Yuliya Y Mints et al. ESC Heart Fail. 2018 Oct.

Abstract

Aims: Wild-type transthyretin (ATTRwt) cardiac amyloidosis has emerged as an important cause of heart failure in the elderly. Atrial fibrillation (AF) commonly affects older adults with heart failure and is associated with reduced survival, but its role in ATTRwt is unclear. We sought to explore the clinical impact of AF in ATTRwt.

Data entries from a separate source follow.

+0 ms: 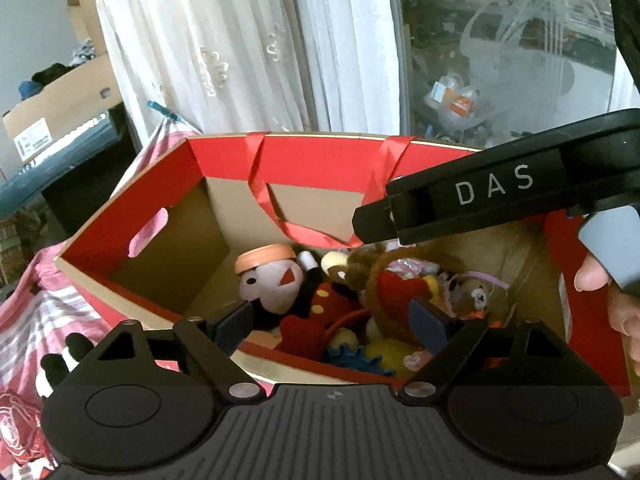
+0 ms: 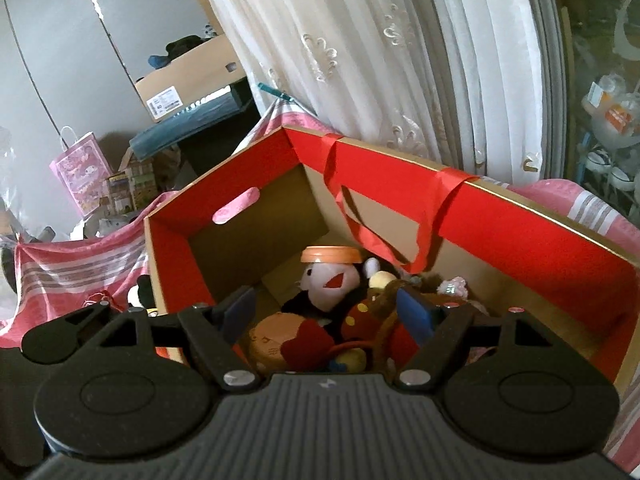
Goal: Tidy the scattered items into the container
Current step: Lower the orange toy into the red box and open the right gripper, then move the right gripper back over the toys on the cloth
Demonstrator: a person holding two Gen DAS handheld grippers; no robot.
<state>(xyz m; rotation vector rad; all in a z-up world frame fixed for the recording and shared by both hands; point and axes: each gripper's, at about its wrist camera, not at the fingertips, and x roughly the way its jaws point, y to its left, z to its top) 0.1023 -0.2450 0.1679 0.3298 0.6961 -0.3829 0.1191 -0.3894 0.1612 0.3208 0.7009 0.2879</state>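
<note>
Left gripper (image 1: 334, 320) fingers spread, empty over box (image 1: 120, 216) | right gripper (image 2: 328, 316) likewise, hovering | plush toys (image 1: 320, 304) piled inside | panda plush (image 1: 60, 364) outside, likely next.

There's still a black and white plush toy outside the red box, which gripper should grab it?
Left, probably. The black and white plush toy lies on the pink striped cloth beside the open left gripper; the open right gripper hovers over the red cardboard box.
</note>
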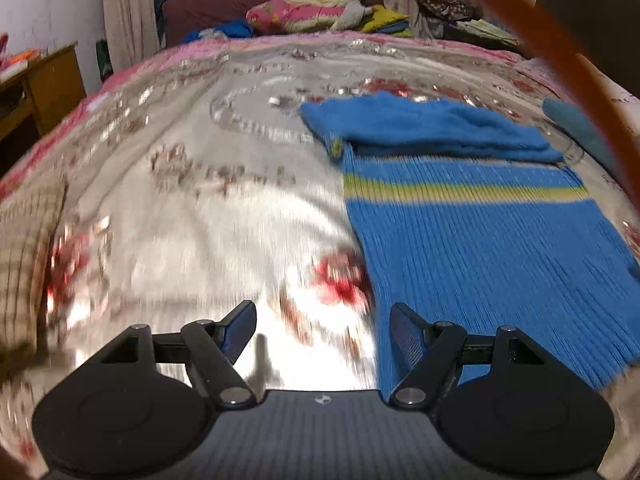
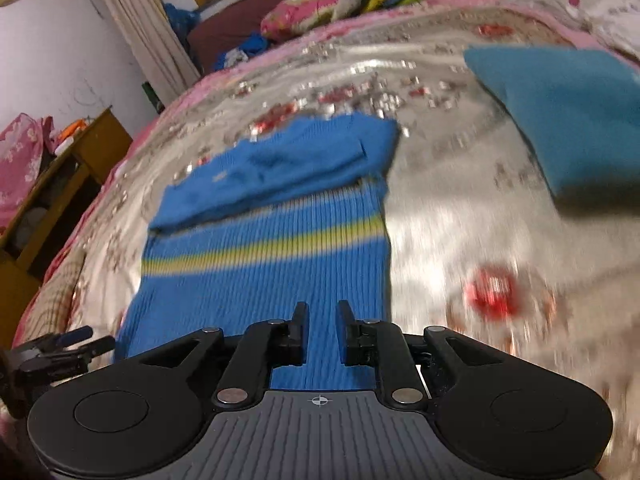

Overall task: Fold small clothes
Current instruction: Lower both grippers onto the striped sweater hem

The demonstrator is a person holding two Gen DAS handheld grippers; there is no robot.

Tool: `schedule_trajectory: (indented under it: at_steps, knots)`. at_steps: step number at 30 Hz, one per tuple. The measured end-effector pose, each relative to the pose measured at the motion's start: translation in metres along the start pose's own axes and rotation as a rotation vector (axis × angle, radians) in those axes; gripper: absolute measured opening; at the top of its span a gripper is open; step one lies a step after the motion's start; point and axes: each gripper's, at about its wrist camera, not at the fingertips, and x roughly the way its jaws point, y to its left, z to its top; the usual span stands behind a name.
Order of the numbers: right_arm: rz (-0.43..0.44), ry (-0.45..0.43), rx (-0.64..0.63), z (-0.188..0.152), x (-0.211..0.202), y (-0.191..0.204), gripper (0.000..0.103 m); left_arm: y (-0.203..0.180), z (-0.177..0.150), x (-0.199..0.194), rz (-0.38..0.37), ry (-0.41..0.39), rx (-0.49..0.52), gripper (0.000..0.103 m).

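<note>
Where we count, we list one blue ribbed sweater [image 2: 264,264] with a yellow stripe, flat on the bedspread [image 1: 192,208], sleeve folded across its top; one teal cloth [image 2: 568,120], cut off. One left gripper [image 1: 323,330], jaws wide, empty; one right gripper [image 2: 323,330], jaws a narrow gap apart, nothing gripped. Motion blur smears the bedspread's pattern.

Home bedroom — floral bedspread [image 1: 224,152], piled pillows [image 1: 296,14], curtain [image 1: 128,12], wooden desk [image 1: 44,80]
</note>
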Motion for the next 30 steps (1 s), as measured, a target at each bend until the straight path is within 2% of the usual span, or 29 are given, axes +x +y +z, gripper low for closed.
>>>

Methods and results: Patients with biopsy-proven ATTRwt cardiac amyloidosis (n = 146) were retrospectively identified, and clinical, echocardiographic, and biochemical data were collected. Patients were classified as AF or non-AF and followed for survival for a median of 41.4 ± 27.1 months. Means testing, univariable, and multivariable regression models were employed. A systematic review was performed. AF was observed in 70% (n = 102). Mean age was similar (AF, 75 ± 6 vs. non-AF, 74 ± 5 years, P = 0.22). Anticoagulant treatment of patients with AF was as follows: 78% warfarin, 17% novel anticoagulant, and 6% no anticoagulation. Amiodarone was prescribed to 24%. There were no differences in left ventricular ejection fraction (P = 0.09) or left atrial volume (P = 0.87); however, mean diastolic dysfunction grade was higher in AF (mean 2.7 ± 0.5 vs. 2.4 ± 0.5, P = 0.01). While creatinine (P = 0.52) and B-type natriuretic peptide (P = 0.48) were similar, patients with AF had lower serum transthyretin concentrations (221 ± 51 vs. 250 ± 52 μg/mL, P < 0.01). Survival between groups was similar (P = 0.46).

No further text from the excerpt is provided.